With the rise of knowledge graph based retrieval-augmented generation (RAG) techniques such as GraphRAG and Pike-RAG, the role of knowledge graphs in enhancing the reasoning capabilities of large language models (LLMs) has become increasingly prominent. However, traditional Knowledge Graph Construction (KGC) methods face challenges like complex entity disambiguation, rigid schema definition, and insufficient cross-document knowledge integration. This paper focuses on the task of automatic document-level knowledge graph construction. It proposes the Document-level Retrieval Augmented Knowledge Graph Construction (RAKG) framework. RAKG extracts pre-entities from text chunks and utilizes these pre-entities as queries for RAG, effectively addressing the issue of long-context forgetting in LLMs and reducing the complexity of Coreference Resolution.
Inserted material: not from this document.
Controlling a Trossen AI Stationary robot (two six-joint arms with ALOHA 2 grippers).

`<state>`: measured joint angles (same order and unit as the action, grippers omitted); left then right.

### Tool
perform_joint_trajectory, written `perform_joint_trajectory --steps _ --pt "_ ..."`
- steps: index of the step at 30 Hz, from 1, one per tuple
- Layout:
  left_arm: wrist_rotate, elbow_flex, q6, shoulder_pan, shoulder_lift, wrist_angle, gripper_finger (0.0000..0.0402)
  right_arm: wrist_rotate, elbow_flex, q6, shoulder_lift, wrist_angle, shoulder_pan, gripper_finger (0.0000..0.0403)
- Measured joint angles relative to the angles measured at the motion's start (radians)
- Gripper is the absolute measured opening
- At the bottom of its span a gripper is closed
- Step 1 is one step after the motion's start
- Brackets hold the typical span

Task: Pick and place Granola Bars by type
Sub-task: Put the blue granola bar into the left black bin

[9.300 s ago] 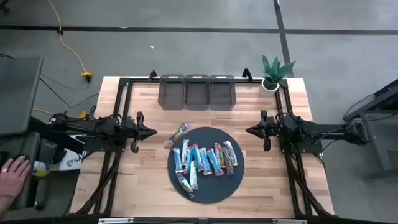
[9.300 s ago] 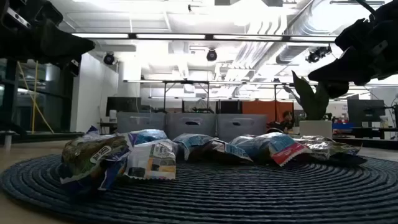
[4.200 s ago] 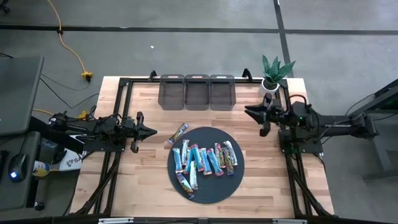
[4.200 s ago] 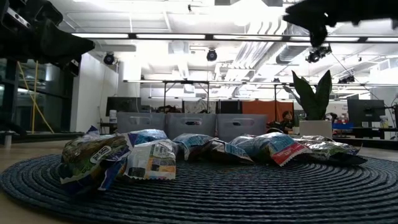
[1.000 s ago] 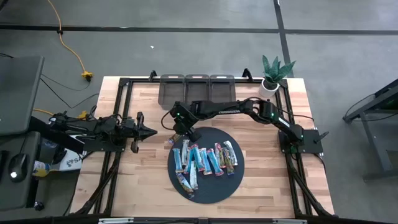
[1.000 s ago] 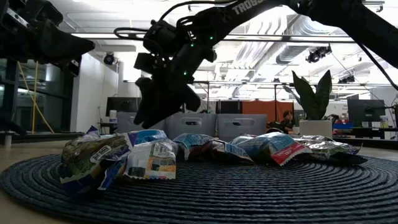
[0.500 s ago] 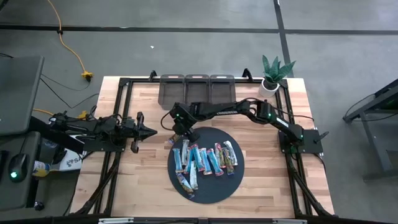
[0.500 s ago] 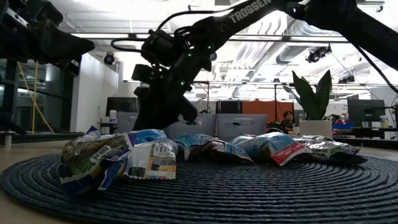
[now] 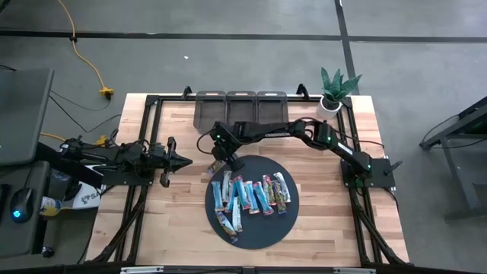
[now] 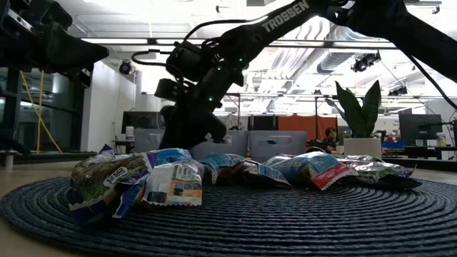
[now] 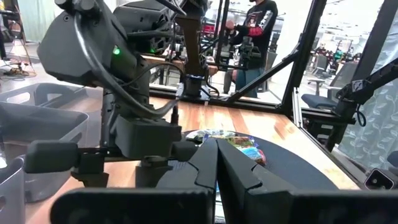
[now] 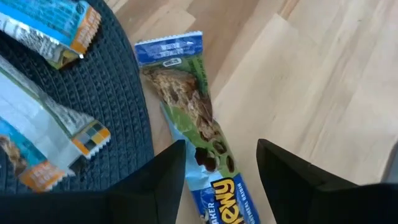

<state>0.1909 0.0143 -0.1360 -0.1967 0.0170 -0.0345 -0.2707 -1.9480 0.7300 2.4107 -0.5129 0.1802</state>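
Right gripper (image 12: pixel 214 174): extended across the table to the mat's upper-left edge in the high view (image 9: pixel 221 161); fingers (image 12: pixel 163 180) spread apart, one on each side of a bar, with nothing clamped between them.
Bar under right gripper (image 12: pixel 193 134): blue-and-green wrapper, lying flat on the wood, one end against the mat's edge; seen between the two fingers in the right wrist view. Contact with the fingers cannot be told.
Left gripper (image 9: pixel 185 160): parked at the table's left side, well apart from the mat; fingers pressed together in the left wrist view (image 11: pixel 216 163), nothing held.
Bars (image 9: pixel 251 194): laid in a loose row across the mat, mostly light blue, some red or pink, one silver-white; two more (image 9: pixel 228 222) lie nearer the mat's lower-left edge.
Mat (image 9: pixel 255 232): round, dark, woven, set at the centre of the table.
Bins (image 9: pixel 241 112): three grey bins side by side at the table's far edge, beyond the mat; contents cannot be made out.
Plant (image 9: pixel 335 87): potted, at the far right corner of the table.
Table (image 9: pixel 175 221): light wood, framed by dark rails.
Person (image 11: pixel 255 31): seen standing in the room beyond the table in the left wrist view.
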Motion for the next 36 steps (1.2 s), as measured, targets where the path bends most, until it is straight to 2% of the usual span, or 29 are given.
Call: perform_joint_trajectory --steps 36 --pt "-0.006 0.0 0.0 0.0 0.0 0.0 0.0001 -0.027 -0.004 -0.059 0.036 -0.088 0.017 0.0181"
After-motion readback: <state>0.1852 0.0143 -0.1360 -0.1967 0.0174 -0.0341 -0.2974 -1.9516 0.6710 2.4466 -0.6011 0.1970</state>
In contrast to conventional KGC methods, RAKG more effectively captures global information and the interconnections among disparate nodes, thereby enhancing the overall performance of the model. Additionally, we transfer the RAG evaluation framework to the KGC field and filter and evaluate the generated knowledge graphs, thereby avoiding incorrectly generated entities and relationships caused by hallucinations in LLMs. We further developed the MINE dataset by constructing standard knowledge graphs for each article and experimentally validated the performance of RAKG. The results show that RAKG achieves an accuracy of 95.91 % on the MINE dataset, a 6.2 % point improvement over the current best baseline, GraphRAG (89.71 %). The code is available at https://github.com/LMMApplication/RAKG.

Paper Structure

This paper contains 29 sections, 14 equations, 6 figures, 2 tables.

Figures (6)

  • Figure 1: The RAKG framework processes documents through sentence segmentation and vectorization, extracts preliminary entities, and performs entity disambiguation and vectorization. The processed entities undergo Corpus Retrospective Retrieval to obtain relevant texts and Graph Structure Retrieval to get related KG. Subsequently, LLM is employed to integrate the retrieved information for constructing relation networks, which are merged for each entity. Finally, the newly built knowledge graph is combined with the original one.
  • Figure 2: Distribution of SC scores across 105 articles for GraphRAG, KGGen, and RAKG on the MINE dataset. The results demonstrate that RAKG achieves an accuracy of 95.81%, outperforming KGGen (86.48%) and GraphRAG (89.71%).
  • Figure 3: This visualisation of the experimental results shows the entity density and relation richness of knowledge graphs generated by RAKG, GraphRAG, and KGGen. The results indicate that RAKG produces more dense entities and richer relations than GraphRAG and KGGen.
  • Figure 4: The process of LLM as judge: Extracted entities are checked against the source text to eliminate hallucinations. The retriever uses entities to fetch relevant texts and KG, building a relation network. This network is then verified for consistency with the retrieved information.
  • Figure 5: Results of LLM as judge: The pass rate for entities is around 91.33%, and the pass rate for relation networks is approximately 94.51%.